LOL. Finally the Techbro-CEOs succeeded in creating an AI in their own image.
>Basic Arithmetic. Another fundamental failure is that LLMs quickly fail in arithmetic as operands increase (Yuan et al., 2023; Testolin, 2024), especially in multiplication. Research shows models rely on superficial pattern-matching rather than arithmetic algorithms, thus struggling notably in middle-digits (Deng et al., 2024). Surprisingly, LLMs fail at simpler tasks (determining the last digit) but succeed in harder ones (first digit identification) (Gambardella et al., 2024). Those fundamental inconsistencies lead to failures for practical tasks like temporal reasoning (Su et al., 2024).
This is very misleading and I think flat out wrong. What's the best way to falsify this claim?
I'm willing to bet this is no longer true as well. We have models that are doing better than humans at IMO.
Not really. From my brief experience they can guess the final answer but the intermediate justifications and proofs are complete hallucinated bullshit.
(Possibly because the final answer is usually some sort of neat and beatiful answer and human evaluators don't care about the final answer anyways, in any olympiad you're graded on the soundness of your reasoning.)
Skimming through conclusions and results, the authors conclude that LLMs exhibit failures across many axes we'd find to be demonstrative of AGI. Moral reasoning, simple things like counting that a toddler can do, etc. They're just not human and you can reasonably hypothesize most of these failures stem from their nature as next-token predictors that happen to usually do what you want.
So. If you've got OpenClaw running and thinking you've got Jarvis from Iron Man, this is probably a good read to ground yourself.
Note there's a GitHub repo compiling these failures from the authors: https://github.com/Peiyang-Song/Awesome-LLM-Reasoning-Failur...
They're sold as AGI by the cloud providers and the whole stock market scam will collapse if normies are allowed to peek behind the curtain.

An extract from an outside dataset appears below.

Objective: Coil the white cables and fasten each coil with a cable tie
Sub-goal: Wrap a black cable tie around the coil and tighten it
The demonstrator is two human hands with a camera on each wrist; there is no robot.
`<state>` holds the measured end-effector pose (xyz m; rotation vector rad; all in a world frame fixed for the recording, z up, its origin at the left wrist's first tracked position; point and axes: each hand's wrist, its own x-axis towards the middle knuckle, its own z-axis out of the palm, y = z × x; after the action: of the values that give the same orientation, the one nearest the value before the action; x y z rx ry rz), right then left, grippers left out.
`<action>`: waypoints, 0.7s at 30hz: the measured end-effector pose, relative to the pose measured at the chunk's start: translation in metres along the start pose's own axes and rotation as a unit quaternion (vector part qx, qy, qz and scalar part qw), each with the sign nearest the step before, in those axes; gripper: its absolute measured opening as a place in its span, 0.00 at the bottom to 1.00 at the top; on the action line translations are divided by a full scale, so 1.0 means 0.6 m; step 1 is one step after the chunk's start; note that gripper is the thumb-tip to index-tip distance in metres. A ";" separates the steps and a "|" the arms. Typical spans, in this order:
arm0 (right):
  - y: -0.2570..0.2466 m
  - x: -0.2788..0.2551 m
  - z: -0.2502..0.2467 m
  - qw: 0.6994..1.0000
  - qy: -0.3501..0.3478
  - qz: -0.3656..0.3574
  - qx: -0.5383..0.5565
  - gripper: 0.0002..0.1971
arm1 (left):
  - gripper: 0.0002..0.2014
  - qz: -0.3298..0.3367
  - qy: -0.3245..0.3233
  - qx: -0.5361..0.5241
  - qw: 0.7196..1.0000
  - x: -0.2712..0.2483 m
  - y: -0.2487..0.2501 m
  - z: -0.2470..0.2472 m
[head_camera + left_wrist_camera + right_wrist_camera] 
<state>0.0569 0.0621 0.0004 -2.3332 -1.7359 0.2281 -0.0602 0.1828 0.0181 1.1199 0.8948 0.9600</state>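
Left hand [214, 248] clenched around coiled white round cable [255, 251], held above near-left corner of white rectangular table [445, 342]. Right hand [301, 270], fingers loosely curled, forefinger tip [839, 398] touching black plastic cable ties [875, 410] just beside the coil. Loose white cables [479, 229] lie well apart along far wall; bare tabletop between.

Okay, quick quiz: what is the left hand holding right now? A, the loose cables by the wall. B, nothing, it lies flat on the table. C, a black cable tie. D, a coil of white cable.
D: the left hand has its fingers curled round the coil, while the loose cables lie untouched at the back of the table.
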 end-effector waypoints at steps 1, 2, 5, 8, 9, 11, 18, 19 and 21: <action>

An LLM is more akin to interacting with a quirky human that has anterograde amnesia because it can't form long-term memories anymore, it can only follow you in a long-ish conversation.
I'm not arguing that LLMs are human here, just that your reasoning doesn't make sense.
Specifically, the idea that LLMs fail to solve some tasks correctly due to fundamental limitations where humans also fail periodically well may be an instance of the fundamental attribution error.